Ilan Yaron
Department of Medicine, Hadassah Hebrew University Medical Center, Jerusalem, Israel.
Front Digit Health. 2020 Dec 3;2:569178. doi: 10.3389/fdgth.2020.569178. eCollection 2020.
Artificial intelligence (AI) digital health systems have drawn much attention over the last decade. However, their implementation into medical practice occurs at a much slower pace than expected. This paper reviews some of the achievements of first-generation AI systems, and the barriers facing their implementation into medical practice. The development of second-generation AI systems is discussed with a focus on overcoming some of these obstacles. Second-generation systems are aimed at focusing on a single subject and on improving patients' clinical outcomes. A personalized closed-loop system designed to improve end-organ function and the patient's response to chronic therapies is presented. The system introduces a platform which implements a personalized therapeutic regimen and introduces quantifiable individualized-variability patterns into its algorithm. The platform is designed to achieve a clinically meaningful endpoint by ensuring that chronic therapies will have sustainable effect while overcoming compensatory mechanisms associated with disease progression and drug resistance. Second-generation systems are expected to assist patients and providers in adopting and implementing of these systems into everyday care.

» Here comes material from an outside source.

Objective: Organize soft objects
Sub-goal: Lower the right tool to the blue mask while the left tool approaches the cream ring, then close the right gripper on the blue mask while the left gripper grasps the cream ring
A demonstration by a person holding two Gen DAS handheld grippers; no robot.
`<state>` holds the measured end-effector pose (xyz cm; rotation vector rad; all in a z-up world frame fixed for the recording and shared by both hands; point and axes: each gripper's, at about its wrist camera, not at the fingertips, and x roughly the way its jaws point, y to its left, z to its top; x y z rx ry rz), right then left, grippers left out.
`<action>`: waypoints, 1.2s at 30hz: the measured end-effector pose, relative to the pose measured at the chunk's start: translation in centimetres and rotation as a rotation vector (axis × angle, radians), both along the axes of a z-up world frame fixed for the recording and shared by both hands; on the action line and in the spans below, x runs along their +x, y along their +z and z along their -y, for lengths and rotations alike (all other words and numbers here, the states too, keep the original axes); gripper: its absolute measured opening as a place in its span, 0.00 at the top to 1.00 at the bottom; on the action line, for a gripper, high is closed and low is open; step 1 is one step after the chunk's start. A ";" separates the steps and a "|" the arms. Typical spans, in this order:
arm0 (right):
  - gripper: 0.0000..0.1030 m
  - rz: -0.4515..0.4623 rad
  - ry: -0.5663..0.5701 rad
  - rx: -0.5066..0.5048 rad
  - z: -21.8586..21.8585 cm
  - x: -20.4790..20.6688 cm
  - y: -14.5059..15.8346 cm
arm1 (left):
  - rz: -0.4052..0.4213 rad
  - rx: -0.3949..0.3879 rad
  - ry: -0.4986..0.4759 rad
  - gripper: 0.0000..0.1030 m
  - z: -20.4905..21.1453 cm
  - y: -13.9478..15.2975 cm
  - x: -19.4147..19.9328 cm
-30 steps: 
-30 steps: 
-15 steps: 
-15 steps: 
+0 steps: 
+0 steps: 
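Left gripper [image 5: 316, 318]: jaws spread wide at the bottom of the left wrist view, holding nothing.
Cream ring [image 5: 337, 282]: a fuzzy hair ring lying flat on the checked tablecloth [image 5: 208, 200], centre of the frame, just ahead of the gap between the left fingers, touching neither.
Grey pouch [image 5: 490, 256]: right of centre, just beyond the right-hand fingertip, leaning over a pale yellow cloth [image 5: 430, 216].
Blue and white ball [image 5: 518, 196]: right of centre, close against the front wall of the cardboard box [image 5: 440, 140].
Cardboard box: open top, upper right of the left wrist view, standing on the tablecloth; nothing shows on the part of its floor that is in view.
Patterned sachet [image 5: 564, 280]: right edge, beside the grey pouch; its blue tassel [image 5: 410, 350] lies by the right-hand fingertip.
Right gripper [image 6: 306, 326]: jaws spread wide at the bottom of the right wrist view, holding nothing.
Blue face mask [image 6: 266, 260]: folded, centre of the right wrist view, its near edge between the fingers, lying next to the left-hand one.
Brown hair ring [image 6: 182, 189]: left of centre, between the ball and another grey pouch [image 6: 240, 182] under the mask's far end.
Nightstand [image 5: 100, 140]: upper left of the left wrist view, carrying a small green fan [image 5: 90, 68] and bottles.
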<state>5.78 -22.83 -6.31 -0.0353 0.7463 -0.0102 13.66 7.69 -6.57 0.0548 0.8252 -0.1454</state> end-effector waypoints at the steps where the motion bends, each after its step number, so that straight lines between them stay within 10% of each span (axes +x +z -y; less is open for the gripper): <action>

在过去十年中,人工智能(AI)数字健康系统备受关注。然而,它们在医学实践中的应用速度比预期要慢得多。本文回顾了第一代人工智能系统的一些成就,以及它们在医学实践中应用所面临的障碍。文中讨论了第二代人工智能系统的发展,重点是克服其中一些障碍。第二代系统旨在专注于单一主题并改善患者的临床结局。本文介绍了一个旨在改善终末器官功能和患者对慢性治疗反应的个性化闭环系统。该系统引入了一个实施个性化治疗方案的平台,并将可量化的个体差异模式引入其算法中。该平台旨在通过确保慢性治疗具有可持续效果,同时克服与疾病进展和耐药性相关的代偿机制,从而实现具有临床意义的终点。预计第二代系统将帮助患者和医疗服务提供者在日常护理中采用和实施这些系统。